For many, staying active is a priority, however, lockdown may have derailed your plans for a healthier you.  

We sat down with Nutritional Biochemist Dr Elizabeth Steels to learn some of her tips for staying active while at home in lockdown.  

gain energy during lockdown

Find an exercise you enjoy

Although it may feel like the last thing you want to do when you feel tired, physical activity has been shown to release endorphins and serotonin into the body; working to increase feelings of joy and satisfaction[1].

Walking has been shown to help increase the chances of a longer, healthier life, with one study showing that walking can help increase your heart and lung fitness, and improve the management of hypertension, muscular pain and fitness[2].

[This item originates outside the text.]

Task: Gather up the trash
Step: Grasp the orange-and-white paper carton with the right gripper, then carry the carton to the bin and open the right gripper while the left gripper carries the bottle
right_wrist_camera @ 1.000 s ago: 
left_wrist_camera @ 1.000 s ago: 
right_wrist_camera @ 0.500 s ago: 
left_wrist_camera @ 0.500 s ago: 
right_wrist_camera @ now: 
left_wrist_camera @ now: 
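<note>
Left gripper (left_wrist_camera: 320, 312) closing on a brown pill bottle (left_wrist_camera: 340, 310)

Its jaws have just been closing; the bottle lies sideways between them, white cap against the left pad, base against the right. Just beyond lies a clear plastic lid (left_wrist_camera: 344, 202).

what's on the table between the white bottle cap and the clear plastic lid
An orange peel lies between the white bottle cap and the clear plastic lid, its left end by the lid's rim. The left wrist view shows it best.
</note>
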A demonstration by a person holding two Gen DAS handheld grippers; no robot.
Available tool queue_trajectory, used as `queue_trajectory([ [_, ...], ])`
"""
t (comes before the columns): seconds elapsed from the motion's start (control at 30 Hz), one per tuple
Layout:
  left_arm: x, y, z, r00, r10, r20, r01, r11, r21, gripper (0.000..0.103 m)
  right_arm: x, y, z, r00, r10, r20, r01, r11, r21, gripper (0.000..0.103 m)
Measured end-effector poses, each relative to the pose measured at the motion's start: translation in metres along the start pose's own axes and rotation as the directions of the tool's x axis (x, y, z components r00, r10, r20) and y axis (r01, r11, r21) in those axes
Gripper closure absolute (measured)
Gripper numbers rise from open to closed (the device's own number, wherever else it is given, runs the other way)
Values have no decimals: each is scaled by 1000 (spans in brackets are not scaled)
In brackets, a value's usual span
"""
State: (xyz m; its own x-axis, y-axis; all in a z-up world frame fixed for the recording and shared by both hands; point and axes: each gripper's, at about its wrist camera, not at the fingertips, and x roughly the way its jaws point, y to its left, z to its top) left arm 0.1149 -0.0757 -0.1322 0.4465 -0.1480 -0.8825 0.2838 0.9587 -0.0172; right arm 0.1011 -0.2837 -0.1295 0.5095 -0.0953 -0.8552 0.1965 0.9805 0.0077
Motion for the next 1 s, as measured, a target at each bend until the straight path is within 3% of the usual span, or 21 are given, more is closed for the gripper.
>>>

The best part is that walking is easy to fit into your daily routine.  Try walking to a coffee date with friends or walking with your family to a local park.  As a low-impact weight-bearing exercise, it’s easy to take up and can help improve your energy levels plus it’s a chance to take advantage of nature and get outdoors for your daily exercise.  

ubiquinol for energy

Turn nutritious food into Energy

Evaluating your eating habits may offer an insight into why you may be feeling sluggish and lethargic during the day. A diet high in processed foods and sugars may affect your energy levels as well as your long-term health[3].

Our nutrient intake is vital in keeping us energised and ensuring our health and wellbeing take a priority in our daily lives.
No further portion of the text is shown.